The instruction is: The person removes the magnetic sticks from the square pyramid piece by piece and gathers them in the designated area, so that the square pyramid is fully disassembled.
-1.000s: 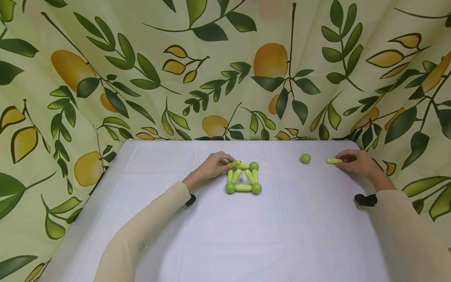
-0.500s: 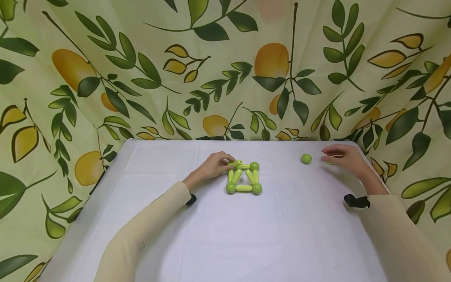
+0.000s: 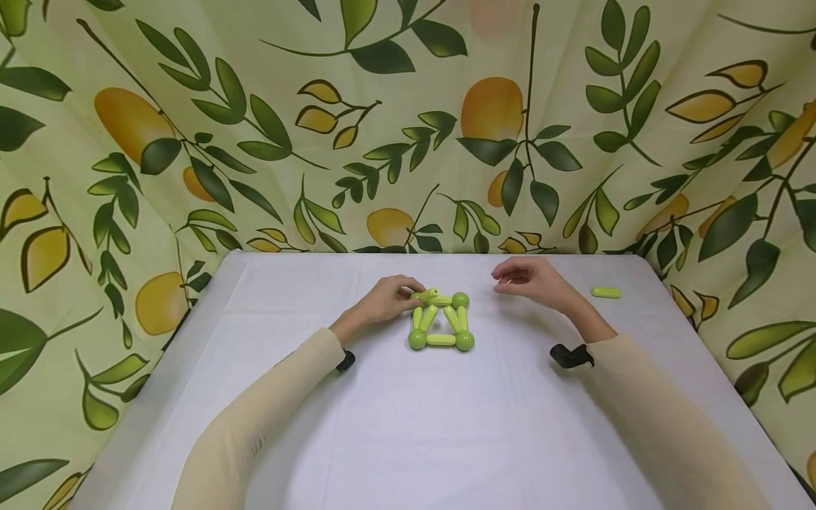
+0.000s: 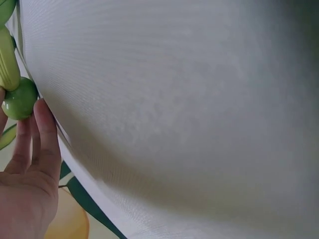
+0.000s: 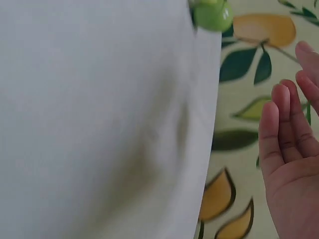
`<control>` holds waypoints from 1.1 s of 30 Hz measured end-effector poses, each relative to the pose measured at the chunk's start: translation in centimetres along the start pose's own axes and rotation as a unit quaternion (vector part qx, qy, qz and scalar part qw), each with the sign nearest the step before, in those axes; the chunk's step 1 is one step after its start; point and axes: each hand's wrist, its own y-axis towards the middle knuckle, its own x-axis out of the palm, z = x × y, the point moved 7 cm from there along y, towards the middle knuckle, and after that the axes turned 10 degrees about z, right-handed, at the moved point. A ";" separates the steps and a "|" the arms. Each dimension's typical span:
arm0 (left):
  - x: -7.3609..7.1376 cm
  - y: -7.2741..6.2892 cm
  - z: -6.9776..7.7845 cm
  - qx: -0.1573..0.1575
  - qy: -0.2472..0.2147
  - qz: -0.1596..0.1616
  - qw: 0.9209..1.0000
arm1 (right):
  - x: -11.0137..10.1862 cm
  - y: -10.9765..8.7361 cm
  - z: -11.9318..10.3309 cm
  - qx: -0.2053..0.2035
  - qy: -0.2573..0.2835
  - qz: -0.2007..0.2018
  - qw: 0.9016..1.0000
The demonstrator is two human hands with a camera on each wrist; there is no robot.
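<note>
A small frame of light green rods [image 3: 441, 340] and darker green balls [image 3: 465, 341] lies on the white table. My left hand [image 3: 382, 299] is at its far left corner, fingers and thumb around the ball [image 4: 21, 102] there. A rod [image 4: 7, 59] joins that ball in the left wrist view. My right hand [image 3: 532, 280] is above the table right of the frame, thumb and fingers apart, holding nothing. In the right wrist view its fingers [image 5: 271, 127] are loosely extended, and a ball [image 5: 214, 17] shows beyond them.
One loose light green rod [image 3: 605, 292] lies on the white-covered table [image 3: 446, 425] at the far right, behind the right forearm. A curtain [image 3: 408, 127] printed with fruit and leaves hangs just past the table's back edge.
My right hand has let go of the loose rod at the far right and moved left towards the frame. The loose ball is now hidden behind it. The left hand stays put.
</note>
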 end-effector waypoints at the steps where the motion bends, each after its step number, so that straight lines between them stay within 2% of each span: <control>1: 0.0 0.0 0.0 -0.002 -0.003 -0.001 1.000 | 0.9 0.5 -0.3 -0.001 0.008 -0.009 1.000; 9: 0.0 0.0 0.0 0.000 -0.011 -0.005 1.000 | 6.1 3.1 -1.7 -0.022 0.054 -0.058 0.997; 19: 0.0 0.0 0.0 0.009 -0.019 0.001 1.000 | 10.0 4.6 -3.2 -0.023 0.067 -0.111 0.991; 25: 0.1 0.1 -0.1 0.006 -0.021 -0.006 1.000 | 11.0 5.0 -2.6 -0.044 0.066 -0.118 0.990; 33: 0.0 0.2 0.0 0.005 -0.010 -0.008 1.000 | 10.6 5.3 -2.4 -0.055 0.028 -0.086 0.994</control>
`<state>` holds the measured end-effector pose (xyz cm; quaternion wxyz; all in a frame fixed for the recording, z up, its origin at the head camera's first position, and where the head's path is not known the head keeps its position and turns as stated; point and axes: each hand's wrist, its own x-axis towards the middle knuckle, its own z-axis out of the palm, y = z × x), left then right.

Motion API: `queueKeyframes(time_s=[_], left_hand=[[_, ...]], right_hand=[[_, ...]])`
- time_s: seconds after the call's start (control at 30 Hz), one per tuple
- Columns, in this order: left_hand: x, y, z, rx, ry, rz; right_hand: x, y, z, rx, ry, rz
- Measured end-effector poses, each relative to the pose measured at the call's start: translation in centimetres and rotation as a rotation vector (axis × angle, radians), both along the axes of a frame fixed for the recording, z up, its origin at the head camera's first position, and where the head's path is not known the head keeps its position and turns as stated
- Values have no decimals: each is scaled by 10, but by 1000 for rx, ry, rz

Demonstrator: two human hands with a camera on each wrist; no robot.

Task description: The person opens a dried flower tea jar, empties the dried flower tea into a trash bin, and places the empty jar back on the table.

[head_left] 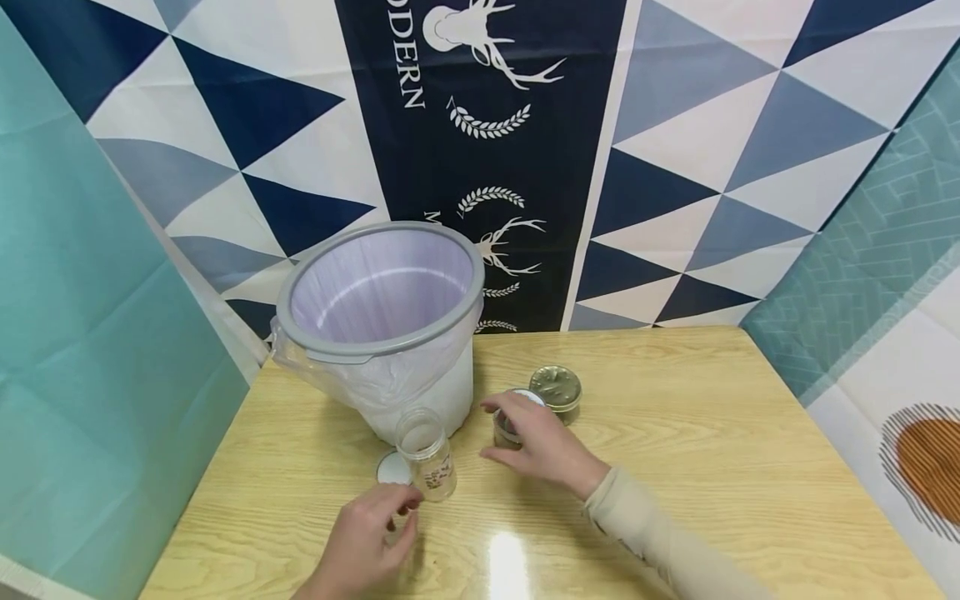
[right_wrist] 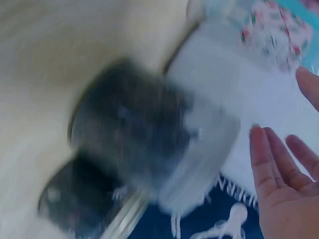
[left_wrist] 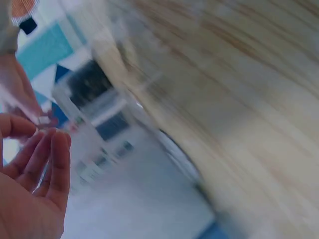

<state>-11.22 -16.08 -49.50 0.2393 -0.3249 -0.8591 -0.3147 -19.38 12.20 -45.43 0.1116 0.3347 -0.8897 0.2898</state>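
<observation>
- Clear jar [head_left: 429,468] stands uncapped before the bin [head_left: 442,379]; white disc [head_left: 393,469], probably its lid, lies alongside: opening looks done.
- Dark-filled jar [head_left: 505,435] and gold-rimmed container [head_left: 556,386] stand rightward; these seem left to handle.
- Left hand [head_left: 366,531] loosely curved, right hand [head_left: 545,446] spread about the dark-filled jar; neither visibly grips anything.
- Pale wood worktop [head_left: 712,442]; triangle-patterned cloth [head_left: 675,158] behind.

White capitals [head_left: 407,62] run down the dark panel [head_left: 547,167] of the patterned cloth behind the surface [head_left: 675,433]; "ODERN" can be read, its start cut off at the upper edge. Lower on the same panel stands a single "M" [head_left: 432,215], the rest hidden by the bucket [head_left: 442,383]. The clear jar [head_left: 426,458] bears small dark print [head_left: 437,475], too small to read.
</observation>
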Motion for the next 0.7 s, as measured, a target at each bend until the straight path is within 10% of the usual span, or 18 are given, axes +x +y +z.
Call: queueKeyframes(time_s=[0.23, 0.7], left_hand=[[4, 34, 2, -52, -10, -201], [-10, 85, 17, -235, -94, -85]], right_hand=[[-11, 34, -1, -79, -87, -138], [7, 45, -43, -158, -200, -407]])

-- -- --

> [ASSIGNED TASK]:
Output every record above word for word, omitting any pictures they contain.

> [RESPONSE TO THE EXERCISE]:
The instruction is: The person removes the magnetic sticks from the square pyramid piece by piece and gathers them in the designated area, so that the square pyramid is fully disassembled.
-1.000s: 
-0.500s: 
+0.000s: 
+0.000s: 
+0.000s: 
`<control>` holds waypoints from 1.1 s of 30 Hz measured end-effector poses, each relative to the pose measured at the chunk's start: translation in centimetres along the start pose's own axes and rotation as a unit quaternion (vector part qx, qy, qz and scalar part qw), each with the sign nearest the step before, in those axes; the chunk's step 1 is one step after its start; point and axes: each hand's wrist, its own y-axis towards the middle knuckle, its own x-axis out of the palm, z = x × y, the point moved 7 cm from there along y, towards the middle knuckle, and after that the axes turned 10 degrees about z, right-handed, at the moved point. A ";" separates the steps and a "|" the arms. Each dimension's typical span:
arm0 (left):
  - x: -7.3609..7.1376 cm
  - y: -7.2741..6.2892 cm
  - z: -6.9776..7.7845 cm
  - qx: -0.1573..0.1575
  - qy: -0.2472..0.2147
  - qz: -0.1596..0.1616
  - qw: 0.9209..1.0000
arm1 (right):
  - x: -11.0137..10.1862 cm
  - y: -10.9765..8.7361 cm
  - z: -11.9318..10.3309 cm
  - qx: -0.2053..0.2035
  - qy: -0.2573..0.2835
  - qz: -0.2007..0.2018
  - qw: 0.9016..1.0000
The demonstrator is two human hands with a camera on each wrist; there is no robot.
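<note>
A small frame of light green rods [image 3: 441, 340] and darker green balls [image 3: 465, 341] lies on the white table. My left hand [image 3: 382, 299] is at its far left corner, fingers and thumb around the ball [image 4: 21, 102] there. A rod [image 4: 7, 59] joins that ball in the left wrist view. My right hand [image 3: 532, 280] is above the table right of the frame, thumb and fingers apart, holding nothing. In the right wrist view its fingers [image 5: 271, 127] are loosely extended, and a ball [image 5: 214, 17] shows beyond them.
One loose light green rod [image 3: 605, 292] lies on the white-covered table [image 3: 446, 425] at the far right, behind the right forearm. A curtain [image 3: 408, 127] printed with fruit and leaves hangs just past the table's back edge.
My right hand has let go of the loose rod at the far right and moved left towards the frame. The loose ball is now hidden behind it. The left hand stays put.
</note>
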 end-effector waypoints at the steps where the motion bends, each after its step number, so that straight lines between them stay within 2% of each span: <control>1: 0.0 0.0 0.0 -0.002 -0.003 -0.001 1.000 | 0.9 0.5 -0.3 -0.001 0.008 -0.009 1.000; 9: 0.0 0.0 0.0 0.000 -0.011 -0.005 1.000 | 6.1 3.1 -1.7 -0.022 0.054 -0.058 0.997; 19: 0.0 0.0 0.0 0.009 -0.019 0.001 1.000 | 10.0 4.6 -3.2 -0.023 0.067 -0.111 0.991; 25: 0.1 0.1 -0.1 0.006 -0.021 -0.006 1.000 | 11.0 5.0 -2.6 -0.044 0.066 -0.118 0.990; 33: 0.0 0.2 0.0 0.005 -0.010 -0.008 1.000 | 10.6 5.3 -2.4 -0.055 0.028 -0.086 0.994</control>
`<state>` holds the measured end-effector pose (xyz cm; quaternion wxyz; all in a frame fixed for the recording, z up, its origin at the head camera's first position, and where the head's path is not known the head keeps its position and turns as stated; point and axes: each hand's wrist, its own x-axis towards the middle knuckle, its own z-axis out of the palm, y = z × x), left then right.

Motion API: `queueKeyframes(time_s=[_], left_hand=[[_, ...]], right_hand=[[_, ...]])`
- time_s: seconds after the call's start (control at 30 Hz), one per tuple
- Columns, in this order: left_hand: x, y, z, rx, ry, rz; right_hand: x, y, z, rx, ry, rz
- Measured end-effector poses, each relative to the pose measured at the call's start: translation in centimetres and rotation as a rotation vector (axis × angle, radians), both along the axes of a frame fixed for the recording, z up, its origin at the head camera's first position, and where the head's path is not known the head keeps its position and turns as stated
- Values have no decimals: each is scaled by 10, but by 1000 for rx, ry, rz

Demonstrator: two human hands with a camera on each wrist; no robot.

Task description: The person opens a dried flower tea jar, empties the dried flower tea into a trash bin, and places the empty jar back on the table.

[head_left] 
[right_wrist] 
[left_wrist] 

<state>-11.22 -16.08 -49.50 0.2393 -0.3249 -0.8591 -0.3147 -19.38 12.20 -45.43 0.1116 0.3347 -0.8897 0.2898</state>
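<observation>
- Clear jar [head_left: 429,468] stands uncapped before the bin [head_left: 442,379]; white disc [head_left: 393,469], probably its lid, lies alongside: opening looks done.
- Dark-filled jar [head_left: 505,435] and gold-rimmed container [head_left: 556,386] stand rightward; these seem left to handle.
- Left hand [head_left: 366,531] loosely curved, right hand [head_left: 545,446] spread about the dark-filled jar; neither visibly grips anything.
- Pale wood worktop [head_left: 712,442]; triangle-patterned cloth [head_left: 675,158] behind.

White capitals [head_left: 407,62] run down the dark panel [head_left: 547,167] of the patterned cloth behind the surface [head_left: 675,433]; "ODERN" can be read, its start cut off at the upper edge. Lower on the same panel stands a single "M" [head_left: 432,215], the rest hidden by the bucket [head_left: 442,383]. The clear jar [head_left: 426,458] bears small dark print [head_left: 437,475], too small to read.
</observation>
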Motion for the next 0.7 s, as measured, a target at each bend until the straight path is within 10% of the usual span, or 18 are given, axes +x +y +z.
Call: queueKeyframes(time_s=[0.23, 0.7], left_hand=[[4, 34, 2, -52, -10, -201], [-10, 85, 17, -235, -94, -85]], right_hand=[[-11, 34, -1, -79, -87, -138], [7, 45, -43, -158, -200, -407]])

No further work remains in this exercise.